» **Your task**: The answer must consist of the entries, copied exactly and in full.

== Information provided

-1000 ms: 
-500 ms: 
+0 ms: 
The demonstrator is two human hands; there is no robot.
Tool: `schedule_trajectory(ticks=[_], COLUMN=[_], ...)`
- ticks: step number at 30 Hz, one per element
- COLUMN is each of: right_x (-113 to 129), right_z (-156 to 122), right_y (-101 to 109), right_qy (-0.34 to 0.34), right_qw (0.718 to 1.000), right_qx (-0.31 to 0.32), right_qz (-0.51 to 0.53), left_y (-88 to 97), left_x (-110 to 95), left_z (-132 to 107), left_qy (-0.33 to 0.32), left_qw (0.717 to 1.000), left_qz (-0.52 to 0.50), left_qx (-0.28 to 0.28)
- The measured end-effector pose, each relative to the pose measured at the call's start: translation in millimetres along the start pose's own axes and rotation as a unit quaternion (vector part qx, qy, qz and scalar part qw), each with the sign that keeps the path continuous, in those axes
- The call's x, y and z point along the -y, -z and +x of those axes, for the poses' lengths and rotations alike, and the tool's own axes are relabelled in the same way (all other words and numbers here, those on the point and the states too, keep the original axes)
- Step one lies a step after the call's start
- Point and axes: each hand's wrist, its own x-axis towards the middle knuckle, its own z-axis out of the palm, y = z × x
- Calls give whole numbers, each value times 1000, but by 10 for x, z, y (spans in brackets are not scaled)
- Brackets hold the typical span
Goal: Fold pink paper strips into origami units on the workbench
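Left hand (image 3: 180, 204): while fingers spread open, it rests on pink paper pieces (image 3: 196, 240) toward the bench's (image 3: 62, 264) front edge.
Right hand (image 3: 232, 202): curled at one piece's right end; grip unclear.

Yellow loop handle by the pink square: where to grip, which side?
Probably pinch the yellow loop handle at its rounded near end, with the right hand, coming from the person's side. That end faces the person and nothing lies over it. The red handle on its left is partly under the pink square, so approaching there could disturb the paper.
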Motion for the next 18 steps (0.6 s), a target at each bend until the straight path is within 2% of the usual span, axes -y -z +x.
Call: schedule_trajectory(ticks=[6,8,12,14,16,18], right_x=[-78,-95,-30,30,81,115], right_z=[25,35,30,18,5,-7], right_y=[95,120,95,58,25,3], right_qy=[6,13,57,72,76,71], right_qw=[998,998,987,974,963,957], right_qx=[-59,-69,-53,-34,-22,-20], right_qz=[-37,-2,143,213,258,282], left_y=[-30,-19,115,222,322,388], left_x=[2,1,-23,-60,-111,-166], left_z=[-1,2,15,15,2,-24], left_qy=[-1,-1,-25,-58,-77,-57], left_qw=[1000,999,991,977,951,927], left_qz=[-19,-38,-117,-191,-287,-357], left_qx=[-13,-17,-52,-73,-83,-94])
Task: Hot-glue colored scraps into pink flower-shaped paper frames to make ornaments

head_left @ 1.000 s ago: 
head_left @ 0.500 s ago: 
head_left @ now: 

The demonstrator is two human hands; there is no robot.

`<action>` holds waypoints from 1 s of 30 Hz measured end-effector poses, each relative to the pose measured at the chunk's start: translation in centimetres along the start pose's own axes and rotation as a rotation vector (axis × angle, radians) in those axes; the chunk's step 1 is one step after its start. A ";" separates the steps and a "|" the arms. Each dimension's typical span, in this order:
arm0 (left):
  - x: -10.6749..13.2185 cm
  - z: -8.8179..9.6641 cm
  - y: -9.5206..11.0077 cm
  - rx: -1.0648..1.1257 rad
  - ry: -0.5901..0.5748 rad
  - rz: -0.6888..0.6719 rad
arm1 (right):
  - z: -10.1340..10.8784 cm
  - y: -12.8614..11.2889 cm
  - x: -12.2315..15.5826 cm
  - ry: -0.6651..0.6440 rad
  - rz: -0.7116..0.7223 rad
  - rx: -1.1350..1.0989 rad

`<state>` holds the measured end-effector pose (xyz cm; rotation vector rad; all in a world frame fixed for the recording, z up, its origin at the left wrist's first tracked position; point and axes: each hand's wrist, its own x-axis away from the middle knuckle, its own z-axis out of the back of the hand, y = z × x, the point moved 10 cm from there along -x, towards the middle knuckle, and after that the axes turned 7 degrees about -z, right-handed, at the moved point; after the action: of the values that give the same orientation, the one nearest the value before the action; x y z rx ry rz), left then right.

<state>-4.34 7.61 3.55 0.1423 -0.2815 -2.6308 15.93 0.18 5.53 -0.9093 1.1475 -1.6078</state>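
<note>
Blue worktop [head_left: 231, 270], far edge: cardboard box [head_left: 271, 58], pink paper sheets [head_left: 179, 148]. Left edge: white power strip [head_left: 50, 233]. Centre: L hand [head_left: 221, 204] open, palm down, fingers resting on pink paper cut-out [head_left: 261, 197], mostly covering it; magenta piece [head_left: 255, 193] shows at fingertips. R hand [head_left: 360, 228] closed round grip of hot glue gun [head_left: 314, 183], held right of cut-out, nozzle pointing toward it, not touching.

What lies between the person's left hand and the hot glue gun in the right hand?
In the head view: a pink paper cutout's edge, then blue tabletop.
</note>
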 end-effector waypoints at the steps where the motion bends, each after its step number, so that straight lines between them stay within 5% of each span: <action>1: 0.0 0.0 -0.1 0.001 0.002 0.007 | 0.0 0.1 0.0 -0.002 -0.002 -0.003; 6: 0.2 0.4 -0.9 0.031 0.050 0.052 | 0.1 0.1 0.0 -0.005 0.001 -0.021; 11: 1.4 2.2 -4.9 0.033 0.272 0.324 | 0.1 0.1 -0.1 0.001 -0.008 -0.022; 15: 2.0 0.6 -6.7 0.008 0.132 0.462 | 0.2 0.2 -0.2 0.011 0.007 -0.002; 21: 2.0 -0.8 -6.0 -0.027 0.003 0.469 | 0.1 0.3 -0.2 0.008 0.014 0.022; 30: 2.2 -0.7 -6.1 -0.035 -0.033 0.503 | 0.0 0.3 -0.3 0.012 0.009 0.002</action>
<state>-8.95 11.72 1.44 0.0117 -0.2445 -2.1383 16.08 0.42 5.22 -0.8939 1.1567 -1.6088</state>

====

» **Your solution**:
-1000 ms: 
-500 ms: 
+0 ms: 
The demonstrator is two human hands; there is no robot.
Tool: `schedule_trajectory(ticks=[_], COLUMN=[_], ...)`
- ticks: step number at 30 Hz, one per element
- COLUMN is each of: right_x (-113 to 129), right_z (-156 to 122), right_y (-101 to 109), right_qy (-0.34 to 0.34), right_qw (0.718 to 1.000), right_qx (-0.31 to 0.32), right_qz (-0.51 to 0.53), left_y (-88 to 97), left_x (-110 to 95), left_z (-132 to 107), left_qy (-0.33 to 0.32), left_qw (0.717 to 1.000), left_qz (-0.52 to 0.50), left_qx (-0.28 to 0.28)
- The measured end-effector pose, each relative to the pose measured at the call's start: translation in millimetres along the start pose's own axes and rotation as a unit quaternion (vector part qx, qy, qz and scalar part qw), each with the sign that keeps the path continuous, in those axes
- The call's x, y and z point along the -y, -z and +x of those axes, for the poses' lengths and rotations alike, and the tool's own axes are relabelled in the same way (all other words and numbers here, those on the point and the states too, keep the original axes)
- Step one lies a step after the call's start
- Point and axes: each hand's wrist, its own x-axis towards the middle knuckle, its own z-axis out of the palm, y = z × x
- Calls give whole numbers, each value times 1000, but by 10 for x, z, y (spans in brackets are not scaled)
- Brackets hold the typical span
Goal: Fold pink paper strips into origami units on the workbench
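Left hand (image 3: 180, 204): while fingers spread open, it rests on pink paper pieces (image 3: 196, 240) toward the bench's (image 3: 62, 264) front edge.
Right hand (image 3: 232, 202): curled at one piece's right end; grip unclear.

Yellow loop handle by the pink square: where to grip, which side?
Probably pinch the yellow loop handle at its rounded near end, with the right hand, coming from the person's side. That end faces the person and nothing lies over it. The red handle on its left is partly under the pink square, so approaching there could disturb the paper.
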Motion for the next 18 steps (0.6 s), a target at each bend until the straight path is within 2% of the usual span, axes -y -z +x.
Call: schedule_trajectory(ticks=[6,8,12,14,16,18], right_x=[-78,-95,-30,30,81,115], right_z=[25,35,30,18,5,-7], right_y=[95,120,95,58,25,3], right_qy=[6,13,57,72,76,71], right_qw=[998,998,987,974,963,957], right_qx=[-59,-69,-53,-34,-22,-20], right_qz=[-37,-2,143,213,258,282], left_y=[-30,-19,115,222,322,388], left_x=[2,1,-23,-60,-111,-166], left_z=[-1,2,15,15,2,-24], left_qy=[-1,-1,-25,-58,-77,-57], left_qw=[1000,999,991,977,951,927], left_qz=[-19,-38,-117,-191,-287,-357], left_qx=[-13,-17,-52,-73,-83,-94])
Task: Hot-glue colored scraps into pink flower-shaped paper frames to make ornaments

head_left @ 1.000 s ago: 
head_left @ 0.500 s ago: 
head_left @ now: 

The demonstrator is two human hands; there is no robot.

`<action>` holds waypoints from 1 s of 30 Hz measured end-effector poses, each relative to the pose measured at the chunk's start: translation in centimetres along the start pose's own axes and rotation as a rotation vector (axis × angle, radians) in those axes; the chunk's step 1 is one step after its start. A ";" separates the steps and a "|" the arms. Each dimension's typical span, in this order:
arm0 (left):
  - x: -10.6749..13.2185 cm
  - z: -8.8179..9.6641 cm
  - y: -9.5206..11.0077 cm
  - rx: -1.0648..1.1257 rad
  - ry: -0.5901..0.5748 rad
  - rz: -0.6888..0.6719 rad
arm1 (right):
  - z: -10.1340..10.8784 cm
  - y: -12.8614..11.2889 cm
  - x: -12.2315..15.5826 cm
  - ry: -0.6651..0.6440 rad
  - rz: -0.7116..0.7223 rad
  - rx: -1.1350..1.0989 rad

`<state>` holds the measured end-effector pose (xyz cm; rotation vector rad; all in a world frame fixed for the recording, z up, its origin at the left wrist's first tracked position; point and axes: each hand's wrist, its own x-axis away from the middle knuckle, its own z-axis out of the back of the hand, y = z × x, the point moved 10 cm from there along -x, towards the middle knuckle, and after that the axes turned 7 degrees about -z, right-handed, at the moved point; after the action: of the values that give the same orientation, the one nearest the value before the action; x y z rx ry rz), left then right.

<state>-4.34 7.61 3.55 0.1423 -0.2815 -2.6308 15.93 0.18 5.53 -0.9093 1.1475 -1.6078</state>
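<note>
Blue worktop [head_left: 231, 270], far edge: cardboard box [head_left: 271, 58], pink paper sheets [head_left: 179, 148]. Left edge: white power strip [head_left: 50, 233]. Centre: L hand [head_left: 221, 204] open, palm down, fingers resting on pink paper cut-out [head_left: 261, 197], mostly covering it; magenta piece [head_left: 255, 193] shows at fingertips. R hand [head_left: 360, 228] closed round grip of hot glue gun [head_left: 314, 183], held right of cut-out, nozzle pointing toward it, not touching.

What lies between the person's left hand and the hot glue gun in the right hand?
In the head view: a pink paper cutout's edge, then blue tabletop.
</note>
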 end-effector waypoints at the steps where the motion bends, each after its step number, so that straight lines between them stay within 5% of each span: <action>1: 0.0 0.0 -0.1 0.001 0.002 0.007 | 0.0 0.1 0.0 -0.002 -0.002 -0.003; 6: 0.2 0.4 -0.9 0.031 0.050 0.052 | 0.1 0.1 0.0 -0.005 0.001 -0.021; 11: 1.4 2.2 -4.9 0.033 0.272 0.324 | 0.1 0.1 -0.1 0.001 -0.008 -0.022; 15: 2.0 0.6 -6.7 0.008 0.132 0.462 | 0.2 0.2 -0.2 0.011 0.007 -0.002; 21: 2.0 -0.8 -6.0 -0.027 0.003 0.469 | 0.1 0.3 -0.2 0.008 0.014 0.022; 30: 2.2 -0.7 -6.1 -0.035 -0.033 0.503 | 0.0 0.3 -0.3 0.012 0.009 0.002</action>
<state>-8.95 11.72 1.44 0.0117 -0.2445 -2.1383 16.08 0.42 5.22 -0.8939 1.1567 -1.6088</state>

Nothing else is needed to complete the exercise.